Как ужасно! Очевидно, я пережил всех моих современников. Где мои сослуживцы, мои друзья и покровители? Где коварный граф? Вероятно, и кости их уже истлели в земле. Я плакал, молился, стонал!
Затем стал я думать. Как же всё сие могло произойти? Как мог я не заметить столь огромный промежуток времени? Тогда я вспомнил страшные свойства «Трезория». Бесчувственное состояние, им производимое, незаметно для человека, ему подвергшегося.
Но брегет? Очевидно, он стоял сто лет и пошёл, едва действие «Трезория» прекратилось.
Но куда же делся, наконец, сам «трезорий»?
Он в силу своего свойства постепенно улетучивался, переходил в действительную энергию, пока весь не исчез.
Но почему он улетучивался так медленно, целых сто лет?
И этому было объяснение: он помещался в футляре из металла, который сохранял его, и улетучивался, очевидно, лишь через какое-нибудь отверстие, случайно или умышленно оставленное ненавистным Трезором.
Сомнений быть не могло!
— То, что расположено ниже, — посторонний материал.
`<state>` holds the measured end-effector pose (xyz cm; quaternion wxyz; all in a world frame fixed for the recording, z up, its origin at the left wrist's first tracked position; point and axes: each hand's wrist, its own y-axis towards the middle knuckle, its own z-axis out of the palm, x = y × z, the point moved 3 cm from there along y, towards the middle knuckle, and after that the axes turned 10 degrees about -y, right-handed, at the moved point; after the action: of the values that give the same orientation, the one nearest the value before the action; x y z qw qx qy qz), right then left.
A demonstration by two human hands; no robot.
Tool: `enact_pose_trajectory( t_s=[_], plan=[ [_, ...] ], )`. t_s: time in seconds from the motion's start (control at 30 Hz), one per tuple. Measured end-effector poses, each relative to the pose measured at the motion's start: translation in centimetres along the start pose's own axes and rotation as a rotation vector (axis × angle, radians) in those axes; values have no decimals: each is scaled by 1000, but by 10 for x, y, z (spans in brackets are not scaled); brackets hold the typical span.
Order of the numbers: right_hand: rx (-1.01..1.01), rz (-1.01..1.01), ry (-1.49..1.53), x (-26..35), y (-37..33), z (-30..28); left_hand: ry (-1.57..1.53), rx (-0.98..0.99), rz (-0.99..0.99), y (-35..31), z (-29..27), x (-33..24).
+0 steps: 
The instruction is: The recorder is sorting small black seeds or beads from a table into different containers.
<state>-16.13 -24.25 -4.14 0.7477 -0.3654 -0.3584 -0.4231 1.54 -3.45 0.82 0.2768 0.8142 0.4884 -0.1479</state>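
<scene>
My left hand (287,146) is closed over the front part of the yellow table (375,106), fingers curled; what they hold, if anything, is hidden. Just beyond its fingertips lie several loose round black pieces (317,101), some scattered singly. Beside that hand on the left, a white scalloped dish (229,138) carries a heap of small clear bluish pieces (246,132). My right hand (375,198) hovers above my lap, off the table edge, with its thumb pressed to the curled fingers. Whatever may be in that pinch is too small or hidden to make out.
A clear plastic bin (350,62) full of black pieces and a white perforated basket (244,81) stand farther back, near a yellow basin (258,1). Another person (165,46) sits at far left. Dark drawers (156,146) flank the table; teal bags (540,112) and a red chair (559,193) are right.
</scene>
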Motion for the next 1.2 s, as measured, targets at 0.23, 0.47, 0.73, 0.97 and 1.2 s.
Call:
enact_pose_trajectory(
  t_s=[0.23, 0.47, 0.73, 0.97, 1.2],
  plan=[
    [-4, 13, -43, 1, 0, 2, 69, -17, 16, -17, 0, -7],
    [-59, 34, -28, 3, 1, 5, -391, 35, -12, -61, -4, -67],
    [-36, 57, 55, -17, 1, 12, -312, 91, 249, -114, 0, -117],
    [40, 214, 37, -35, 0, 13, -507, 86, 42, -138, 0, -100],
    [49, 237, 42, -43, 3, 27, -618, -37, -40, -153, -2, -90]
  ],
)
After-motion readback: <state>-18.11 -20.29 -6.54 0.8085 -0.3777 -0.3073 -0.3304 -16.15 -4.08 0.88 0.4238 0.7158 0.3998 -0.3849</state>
Я пробыл в бесчувственном состоянии сто лет.
Странные кареты, влекомые машиной по железным полосам, и костюмы окружающих, смешные и нелепые, — они говорили лучше всяких доказательств.
Я лишь смутно помню, что со мной было дальше. Как сквозь сон, мерещится мне какое-то огромное здание, куда мы приехали.
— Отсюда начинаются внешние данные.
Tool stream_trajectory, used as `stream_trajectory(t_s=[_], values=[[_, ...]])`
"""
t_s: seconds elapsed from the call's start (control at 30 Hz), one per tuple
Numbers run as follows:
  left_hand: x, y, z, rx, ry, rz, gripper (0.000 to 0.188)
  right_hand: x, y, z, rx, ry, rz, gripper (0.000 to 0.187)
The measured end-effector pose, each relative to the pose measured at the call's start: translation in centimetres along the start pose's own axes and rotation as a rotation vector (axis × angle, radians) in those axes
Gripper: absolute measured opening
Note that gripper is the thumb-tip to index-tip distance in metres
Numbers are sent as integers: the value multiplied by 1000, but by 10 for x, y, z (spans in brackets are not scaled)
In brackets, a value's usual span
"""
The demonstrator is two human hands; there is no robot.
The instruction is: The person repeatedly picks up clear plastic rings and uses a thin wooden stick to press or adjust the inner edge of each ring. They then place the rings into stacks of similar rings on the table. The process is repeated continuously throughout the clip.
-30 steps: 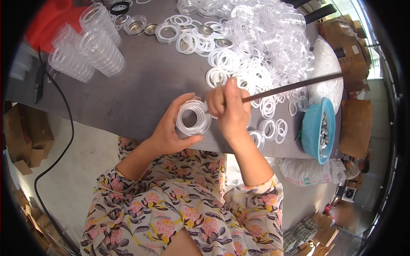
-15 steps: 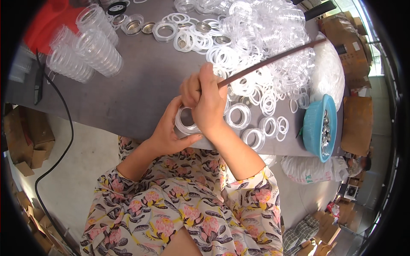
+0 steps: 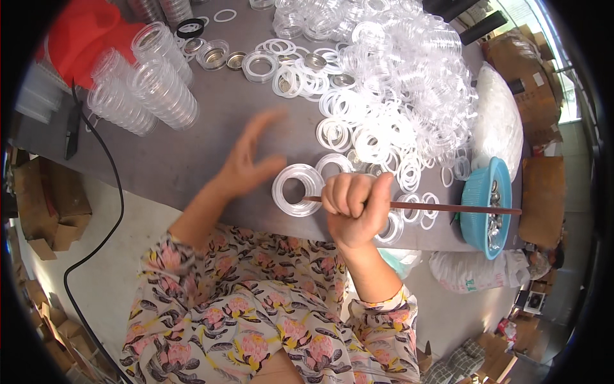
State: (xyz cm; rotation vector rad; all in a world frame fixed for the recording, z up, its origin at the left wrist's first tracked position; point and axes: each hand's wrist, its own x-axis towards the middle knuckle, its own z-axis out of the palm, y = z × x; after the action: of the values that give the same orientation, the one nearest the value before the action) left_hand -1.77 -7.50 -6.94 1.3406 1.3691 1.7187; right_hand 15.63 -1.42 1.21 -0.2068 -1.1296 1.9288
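My right hand (image 3: 358,206) is closed in a fist around a thin brown stick (image 3: 460,208), which now lies nearly level and points off to the right. Its short left end reaches the edge of a thick clear plastic ring (image 3: 281,193) on the table. To the left of that ring my left hand (image 3: 246,160) is raised, thumb and fingers apart, blurred by motion and holding nothing. Just behind my right fist another clear ring (image 3: 325,164) is partly covered. White flat rings (image 3: 374,142) lie heaped beyond it.
Clear round plastic pieces (image 3: 396,70) pile up at the back. Stacked clear cups (image 3: 163,93) stand at the left near a red cloth (image 3: 96,41). A blue basket (image 3: 476,205) of small metal pieces sits at the right edge. A black cable (image 3: 115,166) hangs off the left side.
My left hand has let go of the clear ring and moved up and left. My right hand has shifted right and down, and the stick has swung from slanting upward to nearly level.
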Motion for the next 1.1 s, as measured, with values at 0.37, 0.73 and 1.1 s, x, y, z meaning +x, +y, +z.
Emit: stream_trajectory(t_s=[0.37,0.73,1.1], values=[[67,-8,-41,1124,254,190,18,-6,-18,-7,2,27,-129,58],[-21,103,1,821,-556,377,20,-1,-40,-5,15,60,-228,58],[-39,48,44,-98,-102,-94,83,-4,-18,14,49,42,219,58]])
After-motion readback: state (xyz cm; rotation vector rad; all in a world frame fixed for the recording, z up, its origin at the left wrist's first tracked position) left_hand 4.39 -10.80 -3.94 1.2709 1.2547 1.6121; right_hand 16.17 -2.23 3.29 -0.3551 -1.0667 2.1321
Мы вышли из кареты и шли какими-то улицами. Сначала я не думал даже, что это Петербург, но вид Невы и Адмиралтейского шпица убедил меня в сём. Я был в странном состоянии возбуждения и полупотери сознания, как пьяный. Меня толкали, мне что-то говорили. Но я тупо относился ко всему. Помнятся мне гигантские здания, огромные магазины, какие-то бешено несущиеся и ярко освещённые кареты без лошадей…
Дальше… дальше меня задавили было, и я наткнулся на вас и увидел, наконец, первого доброго и действительного просвещённого человека в ХХ-ом столетии…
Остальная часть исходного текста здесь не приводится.